**Task:**
Please go through the listing below and count the lines where the string "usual" appears. Answer with the number only.

**Data for this exercise:**
*****
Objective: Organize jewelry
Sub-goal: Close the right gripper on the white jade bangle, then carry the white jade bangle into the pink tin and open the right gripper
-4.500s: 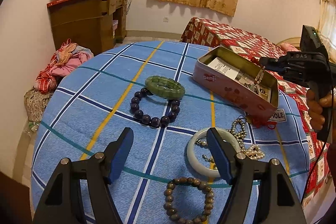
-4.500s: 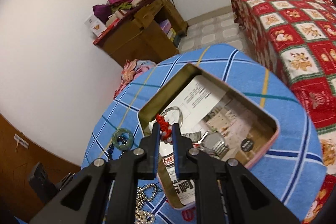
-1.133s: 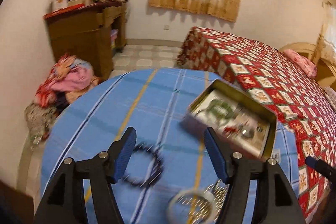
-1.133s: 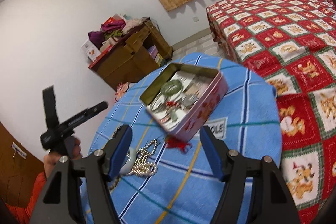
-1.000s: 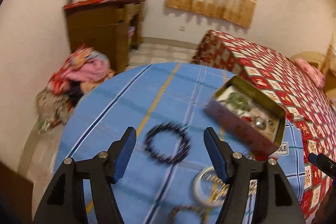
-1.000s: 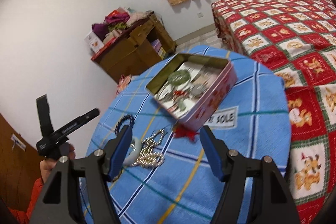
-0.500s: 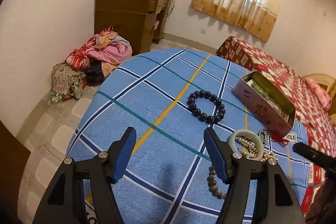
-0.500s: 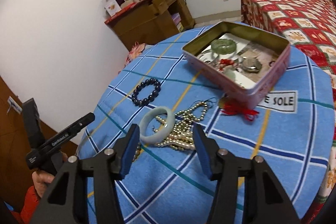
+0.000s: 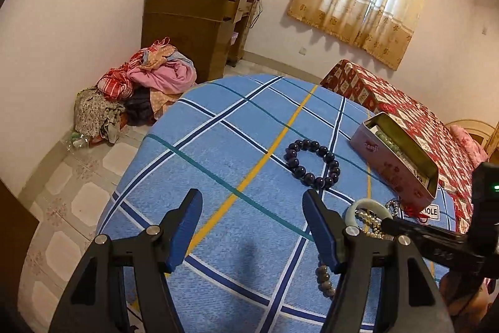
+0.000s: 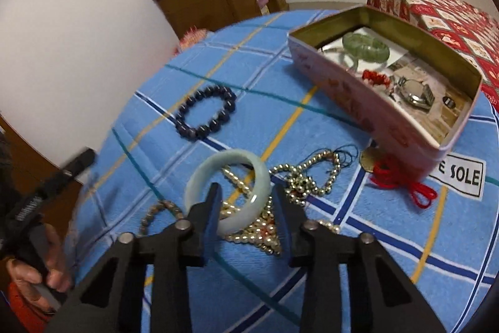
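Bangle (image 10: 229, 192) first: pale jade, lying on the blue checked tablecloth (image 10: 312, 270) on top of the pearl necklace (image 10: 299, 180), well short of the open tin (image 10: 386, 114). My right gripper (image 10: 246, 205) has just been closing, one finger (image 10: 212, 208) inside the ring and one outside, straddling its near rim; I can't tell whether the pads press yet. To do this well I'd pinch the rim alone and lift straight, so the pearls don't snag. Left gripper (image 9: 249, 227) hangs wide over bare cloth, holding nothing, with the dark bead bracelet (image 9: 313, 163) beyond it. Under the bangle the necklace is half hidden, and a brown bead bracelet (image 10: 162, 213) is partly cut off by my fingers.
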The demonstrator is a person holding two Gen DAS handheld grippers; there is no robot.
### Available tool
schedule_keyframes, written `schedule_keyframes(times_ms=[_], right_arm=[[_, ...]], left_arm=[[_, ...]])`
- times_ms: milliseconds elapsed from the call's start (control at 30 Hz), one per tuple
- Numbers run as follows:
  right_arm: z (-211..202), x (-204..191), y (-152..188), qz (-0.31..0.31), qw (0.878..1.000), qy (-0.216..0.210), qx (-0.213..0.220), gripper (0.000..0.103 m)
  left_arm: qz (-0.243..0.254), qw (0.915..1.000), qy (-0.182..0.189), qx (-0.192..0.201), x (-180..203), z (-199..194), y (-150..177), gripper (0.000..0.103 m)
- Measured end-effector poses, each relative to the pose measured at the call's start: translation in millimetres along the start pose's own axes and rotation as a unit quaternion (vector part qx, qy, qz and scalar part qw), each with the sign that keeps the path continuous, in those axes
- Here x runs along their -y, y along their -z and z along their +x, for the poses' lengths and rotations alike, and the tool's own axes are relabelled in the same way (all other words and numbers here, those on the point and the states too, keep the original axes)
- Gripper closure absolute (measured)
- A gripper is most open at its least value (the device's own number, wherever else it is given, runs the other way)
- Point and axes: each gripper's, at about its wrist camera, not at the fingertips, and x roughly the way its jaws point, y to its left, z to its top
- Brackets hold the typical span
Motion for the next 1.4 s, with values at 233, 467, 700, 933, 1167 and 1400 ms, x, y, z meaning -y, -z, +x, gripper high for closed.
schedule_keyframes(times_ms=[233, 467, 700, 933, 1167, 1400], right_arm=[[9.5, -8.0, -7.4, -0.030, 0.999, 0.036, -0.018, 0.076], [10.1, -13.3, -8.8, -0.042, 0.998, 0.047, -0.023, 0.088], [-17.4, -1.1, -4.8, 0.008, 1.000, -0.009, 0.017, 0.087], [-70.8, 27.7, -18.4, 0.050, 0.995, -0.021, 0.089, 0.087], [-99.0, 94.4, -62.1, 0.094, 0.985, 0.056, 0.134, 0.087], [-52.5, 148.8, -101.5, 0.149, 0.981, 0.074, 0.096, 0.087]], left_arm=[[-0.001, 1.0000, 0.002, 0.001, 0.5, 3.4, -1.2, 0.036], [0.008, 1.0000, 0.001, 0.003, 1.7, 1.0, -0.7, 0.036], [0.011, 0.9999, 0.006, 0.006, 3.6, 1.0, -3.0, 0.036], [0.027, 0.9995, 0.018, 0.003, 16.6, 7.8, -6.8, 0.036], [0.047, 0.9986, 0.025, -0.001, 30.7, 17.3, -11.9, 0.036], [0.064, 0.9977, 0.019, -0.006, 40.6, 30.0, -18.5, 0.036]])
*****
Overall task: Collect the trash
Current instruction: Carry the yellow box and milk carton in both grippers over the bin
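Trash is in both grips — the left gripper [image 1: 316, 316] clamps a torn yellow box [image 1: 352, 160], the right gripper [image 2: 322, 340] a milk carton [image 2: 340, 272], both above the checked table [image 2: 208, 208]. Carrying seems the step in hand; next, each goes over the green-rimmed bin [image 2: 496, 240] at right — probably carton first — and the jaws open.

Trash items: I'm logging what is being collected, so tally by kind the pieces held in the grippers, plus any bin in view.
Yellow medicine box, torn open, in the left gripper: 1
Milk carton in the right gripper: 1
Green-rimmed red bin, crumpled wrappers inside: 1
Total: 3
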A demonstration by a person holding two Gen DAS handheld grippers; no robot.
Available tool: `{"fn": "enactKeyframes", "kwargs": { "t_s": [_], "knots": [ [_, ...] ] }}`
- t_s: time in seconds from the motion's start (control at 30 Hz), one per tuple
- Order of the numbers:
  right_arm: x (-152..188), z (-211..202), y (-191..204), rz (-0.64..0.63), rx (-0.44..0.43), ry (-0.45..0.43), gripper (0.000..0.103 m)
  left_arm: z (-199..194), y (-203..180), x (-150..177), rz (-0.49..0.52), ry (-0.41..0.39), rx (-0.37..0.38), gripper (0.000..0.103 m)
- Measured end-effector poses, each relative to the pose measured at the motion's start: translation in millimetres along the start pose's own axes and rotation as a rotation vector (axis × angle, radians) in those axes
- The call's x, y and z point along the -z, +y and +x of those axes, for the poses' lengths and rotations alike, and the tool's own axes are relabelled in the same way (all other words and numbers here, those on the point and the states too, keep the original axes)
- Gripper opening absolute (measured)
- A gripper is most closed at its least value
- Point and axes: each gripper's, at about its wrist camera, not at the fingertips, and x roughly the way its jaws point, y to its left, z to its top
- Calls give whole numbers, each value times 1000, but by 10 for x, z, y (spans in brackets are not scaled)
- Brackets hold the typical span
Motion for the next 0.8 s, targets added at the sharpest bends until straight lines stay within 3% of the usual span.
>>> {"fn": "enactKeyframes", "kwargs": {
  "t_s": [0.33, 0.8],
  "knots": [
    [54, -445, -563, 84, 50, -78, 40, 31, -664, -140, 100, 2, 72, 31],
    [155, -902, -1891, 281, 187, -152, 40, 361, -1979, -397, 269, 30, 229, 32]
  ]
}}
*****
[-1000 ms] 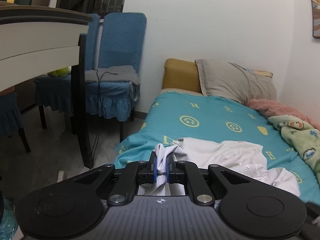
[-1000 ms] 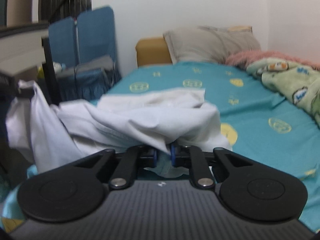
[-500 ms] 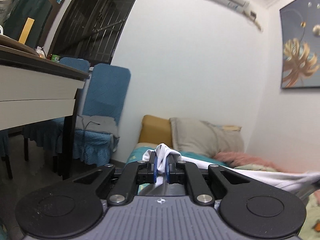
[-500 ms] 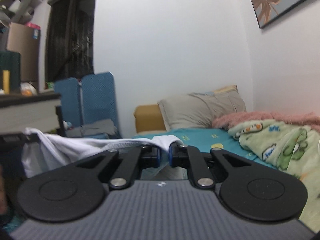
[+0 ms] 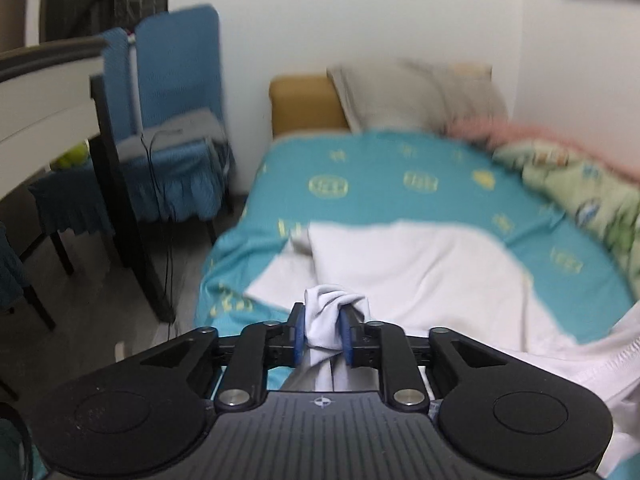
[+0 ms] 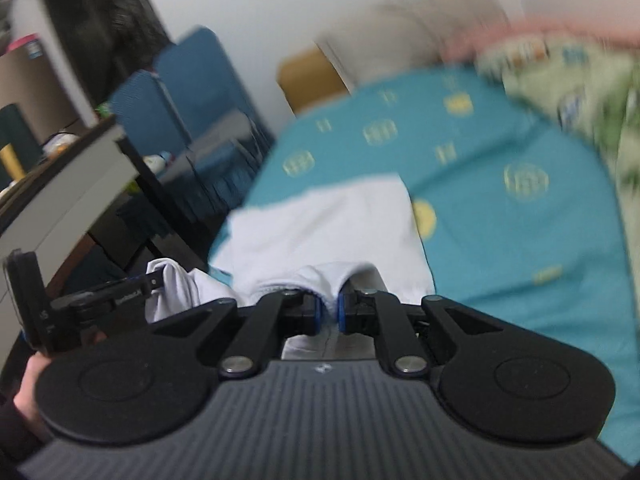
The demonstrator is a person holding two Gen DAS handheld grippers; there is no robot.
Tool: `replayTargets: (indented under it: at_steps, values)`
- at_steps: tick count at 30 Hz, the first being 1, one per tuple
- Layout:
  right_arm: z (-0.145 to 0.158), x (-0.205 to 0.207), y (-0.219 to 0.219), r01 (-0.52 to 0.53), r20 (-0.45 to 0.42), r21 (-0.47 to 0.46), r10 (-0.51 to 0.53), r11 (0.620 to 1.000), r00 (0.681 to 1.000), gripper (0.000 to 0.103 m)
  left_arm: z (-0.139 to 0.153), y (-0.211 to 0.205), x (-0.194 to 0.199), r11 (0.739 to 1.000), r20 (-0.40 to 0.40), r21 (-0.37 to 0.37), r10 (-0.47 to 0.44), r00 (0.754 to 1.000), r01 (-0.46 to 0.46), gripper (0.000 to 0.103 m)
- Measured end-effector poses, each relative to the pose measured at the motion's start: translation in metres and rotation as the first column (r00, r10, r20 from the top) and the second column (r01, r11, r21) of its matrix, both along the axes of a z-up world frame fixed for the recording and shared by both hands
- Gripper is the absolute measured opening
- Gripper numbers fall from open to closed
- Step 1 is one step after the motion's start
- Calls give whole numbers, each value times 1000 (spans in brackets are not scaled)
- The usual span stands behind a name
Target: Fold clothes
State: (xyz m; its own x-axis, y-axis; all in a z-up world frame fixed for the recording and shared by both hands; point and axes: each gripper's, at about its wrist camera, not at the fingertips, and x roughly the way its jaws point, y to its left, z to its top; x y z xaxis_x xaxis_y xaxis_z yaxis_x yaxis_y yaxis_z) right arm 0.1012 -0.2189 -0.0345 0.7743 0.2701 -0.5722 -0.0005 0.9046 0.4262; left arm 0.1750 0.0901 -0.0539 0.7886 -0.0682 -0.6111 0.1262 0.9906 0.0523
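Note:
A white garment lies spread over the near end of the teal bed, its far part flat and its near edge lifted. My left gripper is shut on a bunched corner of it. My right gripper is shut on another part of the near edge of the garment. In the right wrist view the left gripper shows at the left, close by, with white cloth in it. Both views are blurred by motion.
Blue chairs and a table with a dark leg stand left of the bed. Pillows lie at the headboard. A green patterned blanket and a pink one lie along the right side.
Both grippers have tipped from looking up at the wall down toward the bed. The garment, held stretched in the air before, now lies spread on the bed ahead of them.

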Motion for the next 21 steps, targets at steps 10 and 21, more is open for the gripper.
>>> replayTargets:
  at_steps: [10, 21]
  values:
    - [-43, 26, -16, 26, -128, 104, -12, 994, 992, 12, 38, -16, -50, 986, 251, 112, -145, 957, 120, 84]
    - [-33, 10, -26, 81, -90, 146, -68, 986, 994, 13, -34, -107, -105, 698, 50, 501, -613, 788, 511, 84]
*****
**Response for this exercise:**
2